Abstract
The intravenous administration of ethchlorvynol (ECV), in dogs, resulted in an acute lung injury (ALI) characterized by a 200 ± 80% increase in venous admixture and a 142 ± 30% increase in extravascular lung water (EVLW). Pretreatment with the cytochrome P-450 inhibitor 8-methoxypsoralen prevented the ECV-induced increase in venous admixture but not the increased EVLW. These findings parallel those reported for cyclooxygenase inhibition in ECV-induced ALI and suggest that an arachidonic acid (AA) metabolite of pulmonary cytochrome P-450 activity may mediate the increase in venous admixture of ALI. We demonstrate that canine pulmonary microsomes metabolize [1-14C]AA to a variety of products, including the cytochrome P-450 metabolites 5,6-, 8,9-, 11,12-, and 14,15-epoxyeicosatrienoic acid (EET).
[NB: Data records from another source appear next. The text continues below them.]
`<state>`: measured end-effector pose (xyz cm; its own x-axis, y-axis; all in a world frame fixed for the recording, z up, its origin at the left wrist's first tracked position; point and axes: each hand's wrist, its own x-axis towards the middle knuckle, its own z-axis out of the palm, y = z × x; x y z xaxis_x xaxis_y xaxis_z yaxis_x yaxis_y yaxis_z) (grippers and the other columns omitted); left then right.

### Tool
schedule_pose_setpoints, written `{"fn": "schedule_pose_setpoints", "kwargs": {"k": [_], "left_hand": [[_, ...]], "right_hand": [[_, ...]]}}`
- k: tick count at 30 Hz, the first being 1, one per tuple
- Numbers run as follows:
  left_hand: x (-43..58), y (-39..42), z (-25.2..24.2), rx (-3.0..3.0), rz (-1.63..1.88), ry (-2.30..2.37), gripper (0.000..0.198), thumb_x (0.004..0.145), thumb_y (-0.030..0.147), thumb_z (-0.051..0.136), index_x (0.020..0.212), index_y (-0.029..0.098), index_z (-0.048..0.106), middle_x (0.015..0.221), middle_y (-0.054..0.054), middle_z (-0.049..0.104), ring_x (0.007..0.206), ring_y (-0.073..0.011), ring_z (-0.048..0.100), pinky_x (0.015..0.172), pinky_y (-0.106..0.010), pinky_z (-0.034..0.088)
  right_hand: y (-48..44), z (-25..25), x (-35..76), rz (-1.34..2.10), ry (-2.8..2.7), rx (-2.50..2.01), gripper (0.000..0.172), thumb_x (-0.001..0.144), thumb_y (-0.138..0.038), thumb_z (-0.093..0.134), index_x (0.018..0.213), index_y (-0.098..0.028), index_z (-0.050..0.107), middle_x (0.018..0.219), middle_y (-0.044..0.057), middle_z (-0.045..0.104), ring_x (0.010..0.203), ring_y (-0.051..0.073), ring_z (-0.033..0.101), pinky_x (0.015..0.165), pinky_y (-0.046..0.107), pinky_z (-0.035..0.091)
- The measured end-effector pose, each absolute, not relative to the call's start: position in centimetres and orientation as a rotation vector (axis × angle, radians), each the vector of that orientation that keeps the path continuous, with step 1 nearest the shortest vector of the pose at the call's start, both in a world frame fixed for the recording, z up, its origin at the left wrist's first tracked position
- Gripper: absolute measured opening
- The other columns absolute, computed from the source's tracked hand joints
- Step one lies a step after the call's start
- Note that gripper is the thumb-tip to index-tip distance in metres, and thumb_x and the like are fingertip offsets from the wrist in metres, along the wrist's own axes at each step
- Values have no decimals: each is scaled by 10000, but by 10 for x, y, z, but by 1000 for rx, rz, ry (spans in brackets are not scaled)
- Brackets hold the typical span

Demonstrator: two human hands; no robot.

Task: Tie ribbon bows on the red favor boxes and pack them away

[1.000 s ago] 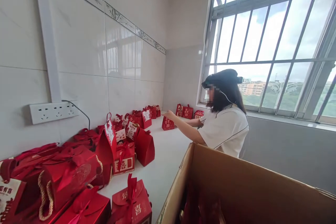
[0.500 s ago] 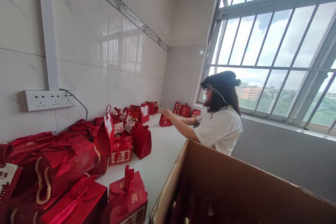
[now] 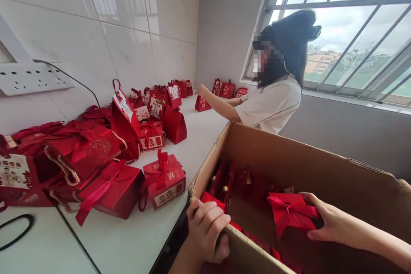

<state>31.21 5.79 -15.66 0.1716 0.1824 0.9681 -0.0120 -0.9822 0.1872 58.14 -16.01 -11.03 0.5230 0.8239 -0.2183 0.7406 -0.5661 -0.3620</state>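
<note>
A large cardboard box (image 3: 308, 154) stands at the lower right, with several red gift boxes inside. My left hand (image 3: 207, 231) is closed over the box's near left edge, fingers curled round the rim. Inside the carton, my right hand (image 3: 327, 218) grips a red gift box with a ribbon bow (image 3: 290, 212), thumb and fingers at its right side. On the white table to the left, a red gift box with a bow (image 3: 165, 180) sits beside a larger red box (image 3: 112, 188).
Many red boxes and bags (image 3: 80, 141) line the table (image 3: 199, 130) along the tiled wall. A co-worker in a white shirt (image 3: 272, 102) reaches over its far end, near a red bag (image 3: 203, 102). A power strip (image 3: 35, 78) hangs on the wall.
The view has tilted down and shows more of the carton's inside. Both my hands have come into view, the left on the rim and the right at a red gift box.
</note>
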Motion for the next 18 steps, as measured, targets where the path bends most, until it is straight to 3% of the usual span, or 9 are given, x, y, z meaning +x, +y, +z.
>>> {"fn": "schedule_pose_setpoints", "kwargs": {"k": [4,8,12,18], "left_hand": [[311,60,-153,2298,1898,135,294,856,261,345,809,187,625,690,-20,648,803,-169,559,972,-360,256],[309,61,-154,2346,1854,127,256,826,251,364,826,195,614,701,-19,640,796,-177,556,952,-373,247],[304,61,-151,2408,1749,123,244,765,367,447,862,206,602,720,-21,634,791,-199,556,930,-394,253],[301,61,-148,2421,1708,116,253,700,374,497,874,213,587,734,-21,624,794,-208,538,881,-397,268]], "right_hand": [[-150,-102,564,817,-1244,-2572,754,596,-350,643,1271,-143,379,1171,107,601,1000,281,607,851,309,501],[-143,-110,546,829,-1228,-2557,803,589,-405,650,1276,-120,346,1241,140,541,1086,318,557,914,350,461],[-138,-121,532,947,-1171,-2505,862,609,-433,648,1301,-98,259,1272,181,503,1139,317,518,967,368,413],[-134,-146,508,940,-1032,-2400,869,592,-391,672,1292,-107,241,1289,200,480,1160,321,497,983,381,392]]}}
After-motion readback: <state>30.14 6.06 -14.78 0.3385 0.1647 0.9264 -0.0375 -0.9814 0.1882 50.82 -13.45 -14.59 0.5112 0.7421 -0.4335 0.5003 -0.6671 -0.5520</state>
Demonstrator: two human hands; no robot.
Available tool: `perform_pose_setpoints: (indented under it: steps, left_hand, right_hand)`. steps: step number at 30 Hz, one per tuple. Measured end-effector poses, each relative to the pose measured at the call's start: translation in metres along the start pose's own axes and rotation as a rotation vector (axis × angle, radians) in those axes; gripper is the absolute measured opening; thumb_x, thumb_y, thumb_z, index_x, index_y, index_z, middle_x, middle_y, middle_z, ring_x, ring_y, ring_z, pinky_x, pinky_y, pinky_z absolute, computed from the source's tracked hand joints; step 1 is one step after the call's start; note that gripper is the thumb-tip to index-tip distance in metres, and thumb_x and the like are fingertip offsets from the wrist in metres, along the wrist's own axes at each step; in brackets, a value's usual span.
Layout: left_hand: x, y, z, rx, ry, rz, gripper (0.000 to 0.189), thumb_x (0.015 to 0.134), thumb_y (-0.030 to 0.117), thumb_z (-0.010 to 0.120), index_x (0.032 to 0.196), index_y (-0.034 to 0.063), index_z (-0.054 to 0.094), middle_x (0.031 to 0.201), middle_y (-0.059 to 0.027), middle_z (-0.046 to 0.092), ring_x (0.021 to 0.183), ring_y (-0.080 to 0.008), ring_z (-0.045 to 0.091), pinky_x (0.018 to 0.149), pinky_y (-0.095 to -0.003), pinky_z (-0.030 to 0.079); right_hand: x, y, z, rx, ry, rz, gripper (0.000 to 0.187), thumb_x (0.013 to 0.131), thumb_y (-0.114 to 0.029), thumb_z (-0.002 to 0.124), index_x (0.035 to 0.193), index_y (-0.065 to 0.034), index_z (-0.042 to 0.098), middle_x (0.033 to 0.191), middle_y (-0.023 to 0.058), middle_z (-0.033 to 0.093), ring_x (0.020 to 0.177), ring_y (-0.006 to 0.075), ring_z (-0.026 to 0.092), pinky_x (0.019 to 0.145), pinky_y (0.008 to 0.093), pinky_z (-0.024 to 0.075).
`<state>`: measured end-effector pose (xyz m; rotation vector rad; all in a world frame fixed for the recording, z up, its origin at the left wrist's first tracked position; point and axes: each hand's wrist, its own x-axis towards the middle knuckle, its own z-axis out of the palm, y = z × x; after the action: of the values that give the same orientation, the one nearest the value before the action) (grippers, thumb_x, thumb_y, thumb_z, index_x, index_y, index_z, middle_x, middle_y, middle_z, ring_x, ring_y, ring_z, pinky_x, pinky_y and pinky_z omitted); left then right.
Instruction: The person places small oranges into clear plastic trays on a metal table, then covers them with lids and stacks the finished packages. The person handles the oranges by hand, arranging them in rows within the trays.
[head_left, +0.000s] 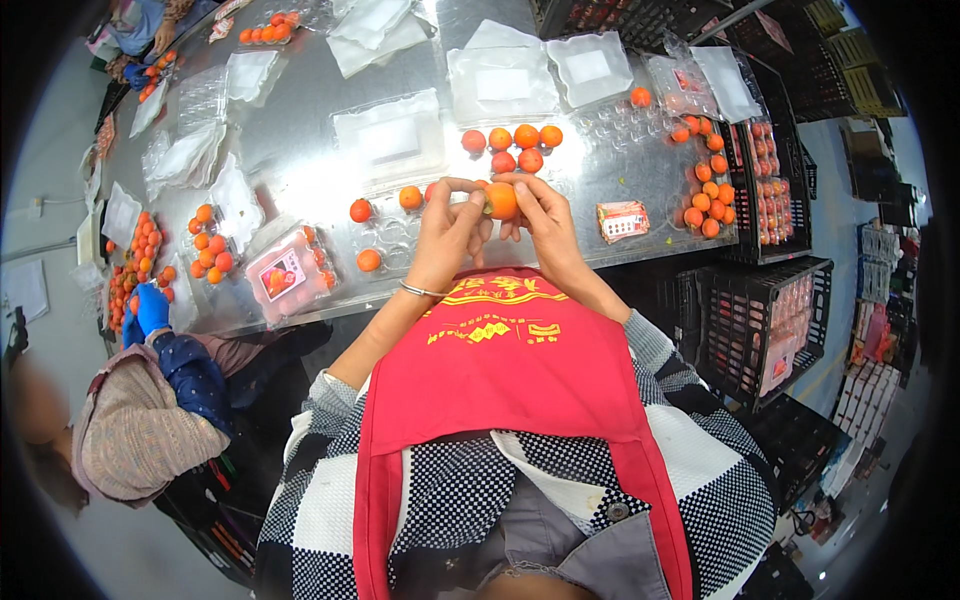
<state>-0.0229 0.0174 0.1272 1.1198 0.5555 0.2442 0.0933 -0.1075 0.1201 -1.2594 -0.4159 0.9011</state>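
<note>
Just over the table's front edge, I hold one round orange fruit (501, 201) between the fingertips of my left hand (452, 221) and my right hand (546, 214). Its small green stem end faces left. Below and left of my left hand lies a clear plastic tray (394, 236) with round wells. Several similar fruits, such as one orange fruit (368, 260), sit in or beside its wells; my left hand hides part of it. Beyond my hands, several loose orange-red fruits (526, 136) rest in two rows. A metal bangle (422, 289) circles my left wrist.
Printed cards (622, 220) are stacked at the right, near more fruits (701, 202). Black crates (757, 322) stand off the table's right end. White padded sheets (502, 82) lie across the back. A packed box (289, 277) sits left. A blue-gloved co-worker's hand (154, 306) handles fruit there.
</note>
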Motion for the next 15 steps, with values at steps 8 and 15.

In prostaglandin F(2α)-contracted, isolated pulmonary venous rings, 5,6-EET induced relaxation in a concentration-dependent manner. This action of 5,6- EET was prevented by indomethacin (10-5 M). These results suggest that 5,6- EET may serve as the cyclooxygenase-dependent endogenous pulmonary vasodilator responsible for the increase in venous admixture of ECV-induced ALI.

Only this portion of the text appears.